I think this novel is a good illustration of the complexities of human nature, by taking it using an extreme case of abduction. When cases of abduction did not make it into the discovery of the victims and the criminals, it only becomes statistical data in a report compiled by local police authorities. But the discovery changes everything, as it exposes the individuals behind the crime. We can learn the minds of both the criminals and the victims, also how the crimes affected their lives from that. According to knoema.com, the kidnapping rate for Italy was 0.3 cases per 100,000 populations in 2018. This number is significantly lower when compared to Belgium whose rate was 10.3 cases per 100,000 populations. However, it has made me rethink again about the nature of crime and how the guilt is felt sometimes even by those people not directly associated with the crime (the family of both the criminals and the victims who are actually not responsible for the crime itself).

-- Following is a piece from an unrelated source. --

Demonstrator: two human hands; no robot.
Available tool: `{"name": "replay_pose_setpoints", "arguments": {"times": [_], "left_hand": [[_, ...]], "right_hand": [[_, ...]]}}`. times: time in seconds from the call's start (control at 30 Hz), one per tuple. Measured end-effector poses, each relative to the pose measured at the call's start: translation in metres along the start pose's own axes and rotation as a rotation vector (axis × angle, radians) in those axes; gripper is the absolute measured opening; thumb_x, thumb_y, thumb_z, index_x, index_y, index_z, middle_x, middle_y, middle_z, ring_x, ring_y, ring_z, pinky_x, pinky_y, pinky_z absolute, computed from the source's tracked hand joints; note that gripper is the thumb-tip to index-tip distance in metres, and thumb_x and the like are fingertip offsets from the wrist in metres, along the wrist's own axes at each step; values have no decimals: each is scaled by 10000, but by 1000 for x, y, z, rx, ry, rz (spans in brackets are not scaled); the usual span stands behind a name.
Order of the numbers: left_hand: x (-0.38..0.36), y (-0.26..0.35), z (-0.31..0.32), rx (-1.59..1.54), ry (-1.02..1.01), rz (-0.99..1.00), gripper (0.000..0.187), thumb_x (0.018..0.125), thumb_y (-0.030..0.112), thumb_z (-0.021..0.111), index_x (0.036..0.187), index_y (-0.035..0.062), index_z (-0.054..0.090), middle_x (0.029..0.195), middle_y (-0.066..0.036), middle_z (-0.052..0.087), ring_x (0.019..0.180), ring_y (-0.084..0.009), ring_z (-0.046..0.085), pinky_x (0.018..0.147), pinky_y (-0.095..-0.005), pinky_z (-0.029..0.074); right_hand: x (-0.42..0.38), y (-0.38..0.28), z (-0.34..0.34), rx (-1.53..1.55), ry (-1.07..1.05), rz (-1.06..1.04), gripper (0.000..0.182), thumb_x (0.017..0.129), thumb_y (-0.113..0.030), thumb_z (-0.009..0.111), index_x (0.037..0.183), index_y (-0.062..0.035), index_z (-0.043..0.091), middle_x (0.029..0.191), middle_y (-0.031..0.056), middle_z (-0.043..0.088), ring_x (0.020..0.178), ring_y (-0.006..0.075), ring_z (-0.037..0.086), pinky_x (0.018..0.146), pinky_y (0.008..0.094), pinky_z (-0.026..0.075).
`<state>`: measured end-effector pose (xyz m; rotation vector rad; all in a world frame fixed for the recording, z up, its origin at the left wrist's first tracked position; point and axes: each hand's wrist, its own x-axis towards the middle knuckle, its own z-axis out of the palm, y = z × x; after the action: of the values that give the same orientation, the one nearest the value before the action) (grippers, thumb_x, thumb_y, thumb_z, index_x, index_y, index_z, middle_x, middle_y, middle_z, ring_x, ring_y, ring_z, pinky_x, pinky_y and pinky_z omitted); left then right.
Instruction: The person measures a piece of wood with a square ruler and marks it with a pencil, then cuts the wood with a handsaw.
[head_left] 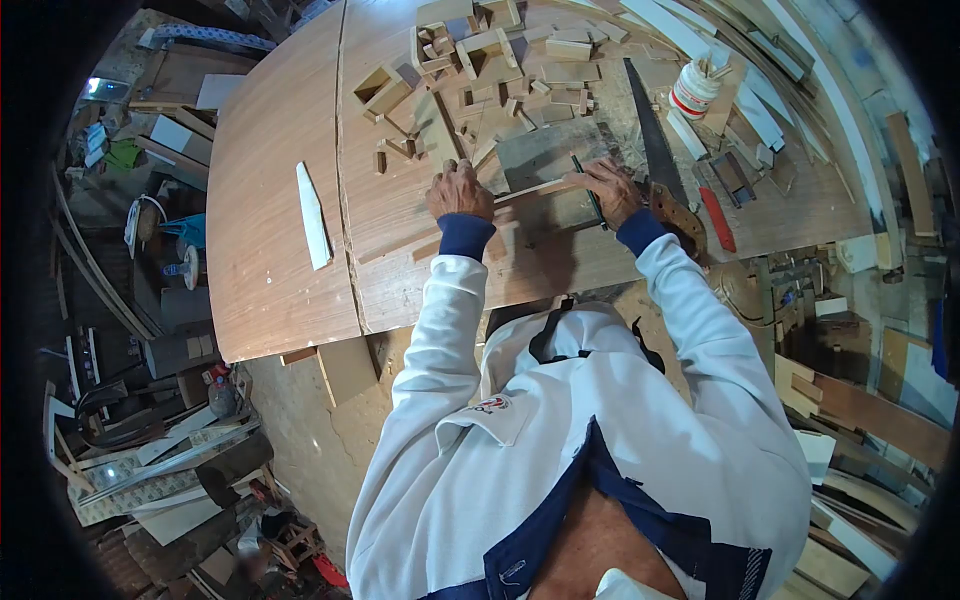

Professor Carlo Maria Balestri in this story follows the usual archetype of a mad scientist, who follows an unethical route to discover facts due to his unsettling personality traits. He leads a double life in this story, as illustrated by Luca’s description of his life from his teenage life into adulthood. Do geniuses tend to have something wrong with their brains? Dr Hannibal Lecter in the Hannibal series also follows this trajectory in his super-calm demeanour as he executed his victims. I forgot where did I read it, but there’s this nice description of how criminals see their victims as no different than a sheet of paper (maybe I read it in one of the Lecter series). To them, slitting the throat of their victims is no different from tearing a sheet of paper. But that maybe should be saved for further discussion.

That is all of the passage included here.